◆ Available records
• • •
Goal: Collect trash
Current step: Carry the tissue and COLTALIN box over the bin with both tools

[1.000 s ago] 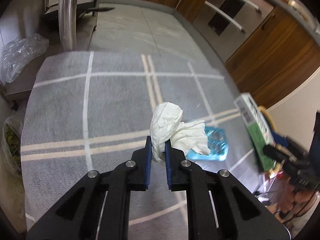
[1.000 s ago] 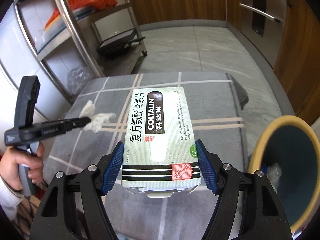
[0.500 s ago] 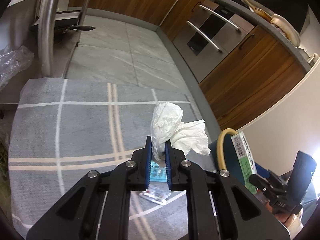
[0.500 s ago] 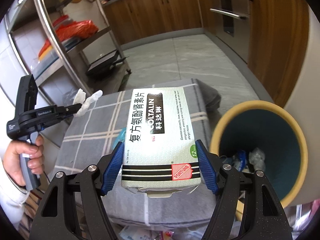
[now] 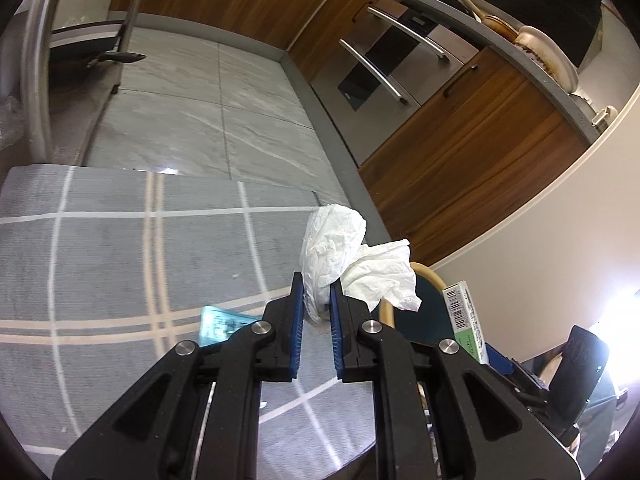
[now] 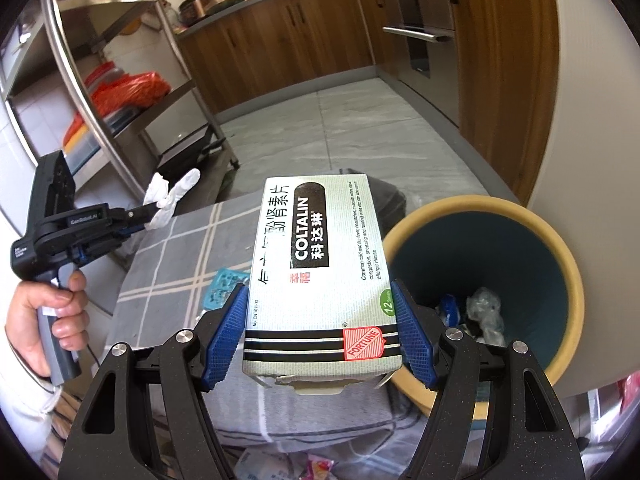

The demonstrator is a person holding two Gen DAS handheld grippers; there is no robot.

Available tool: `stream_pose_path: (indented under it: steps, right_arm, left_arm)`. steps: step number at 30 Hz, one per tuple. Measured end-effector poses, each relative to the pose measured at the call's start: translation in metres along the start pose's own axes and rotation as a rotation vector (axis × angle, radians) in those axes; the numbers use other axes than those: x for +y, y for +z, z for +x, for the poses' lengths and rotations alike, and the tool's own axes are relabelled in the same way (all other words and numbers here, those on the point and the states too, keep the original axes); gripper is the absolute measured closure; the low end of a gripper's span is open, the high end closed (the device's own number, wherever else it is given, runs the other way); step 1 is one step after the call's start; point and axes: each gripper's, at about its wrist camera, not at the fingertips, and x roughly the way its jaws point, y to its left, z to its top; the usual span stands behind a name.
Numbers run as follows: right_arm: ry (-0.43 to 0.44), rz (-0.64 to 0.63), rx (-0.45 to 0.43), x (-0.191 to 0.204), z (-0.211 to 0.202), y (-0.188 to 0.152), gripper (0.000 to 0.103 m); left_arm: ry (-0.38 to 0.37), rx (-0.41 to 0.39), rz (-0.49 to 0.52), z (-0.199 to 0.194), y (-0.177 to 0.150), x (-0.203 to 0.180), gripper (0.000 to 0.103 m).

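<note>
My left gripper (image 5: 316, 298) is shut on a crumpled white tissue (image 5: 348, 256), held in the air above the grey checked cloth (image 5: 120, 248). In the right wrist view that same tissue (image 6: 170, 194) sticks out of the left gripper (image 6: 154, 210), which a hand (image 6: 44, 312) carries at the left. My right gripper (image 6: 320, 320) is shut on a white and green COLTALIN medicine box (image 6: 320, 264), just left of a round bin (image 6: 560, 256) with a tan rim and a teal inside. Trash lies at the bin's bottom (image 6: 476, 316). The box (image 5: 466, 320) and the bin's rim (image 5: 430, 274) show at the right of the left wrist view.
A blue blister pack (image 5: 216, 324) lies on the cloth, also seen as the blister pack (image 6: 222, 286) beside my right gripper. A steel rack (image 6: 120, 92) with bags stands at the left. Wooden cabinets (image 5: 460, 152) and an oven (image 5: 384, 76) line the tiled floor (image 5: 200, 112). Wrappers (image 6: 280, 464) lie below the cloth.
Both grippers rose and swung right toward the bin, each keeping its load. The bin now fills the right of the right wrist view, and the blister pack slid below the tissue.
</note>
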Motion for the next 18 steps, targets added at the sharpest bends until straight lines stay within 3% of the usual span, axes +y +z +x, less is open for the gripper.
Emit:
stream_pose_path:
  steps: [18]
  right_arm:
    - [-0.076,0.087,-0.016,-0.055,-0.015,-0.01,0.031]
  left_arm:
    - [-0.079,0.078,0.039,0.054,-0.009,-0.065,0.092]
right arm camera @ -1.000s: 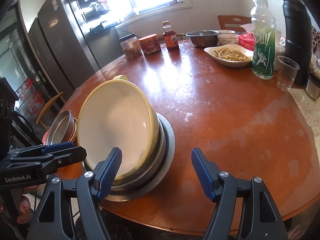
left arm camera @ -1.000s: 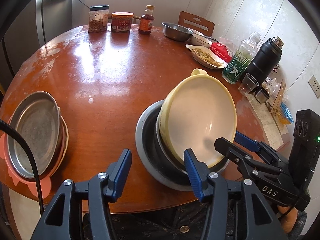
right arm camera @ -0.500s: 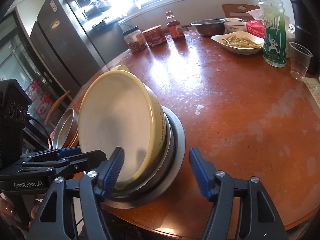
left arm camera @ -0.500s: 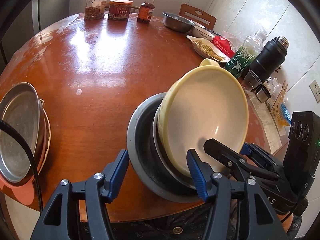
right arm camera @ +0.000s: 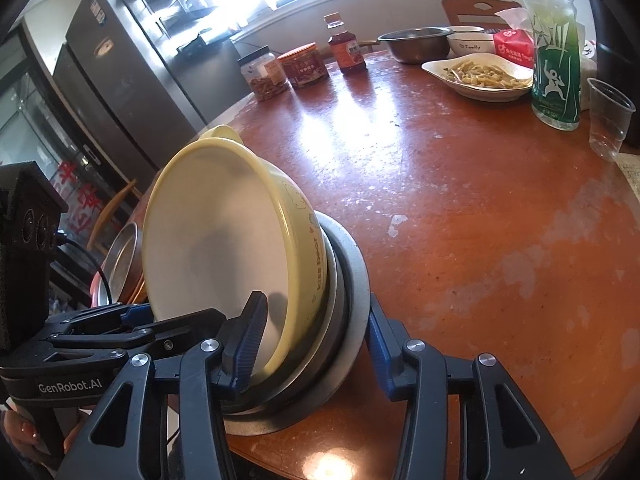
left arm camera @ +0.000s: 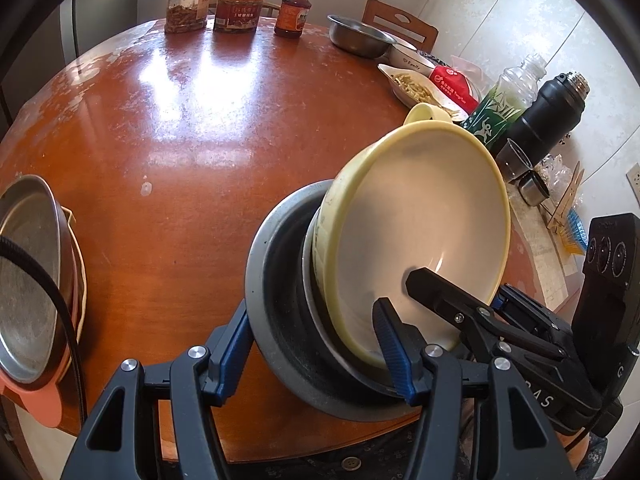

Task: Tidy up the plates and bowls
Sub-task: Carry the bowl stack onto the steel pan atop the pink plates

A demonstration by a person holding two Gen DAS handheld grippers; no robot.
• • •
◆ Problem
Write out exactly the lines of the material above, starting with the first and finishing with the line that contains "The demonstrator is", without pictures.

◆ Your response
Goal: Collect trash
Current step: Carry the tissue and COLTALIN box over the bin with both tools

[1.000 s ago] 
[1.000 s ago] 
[0.500 s ago] 
[0.500 s ago] 
[now] 
[now] 

The demonstrator is a person holding two Gen DAS handheld grippers; there is no robot.

No additional output will be given.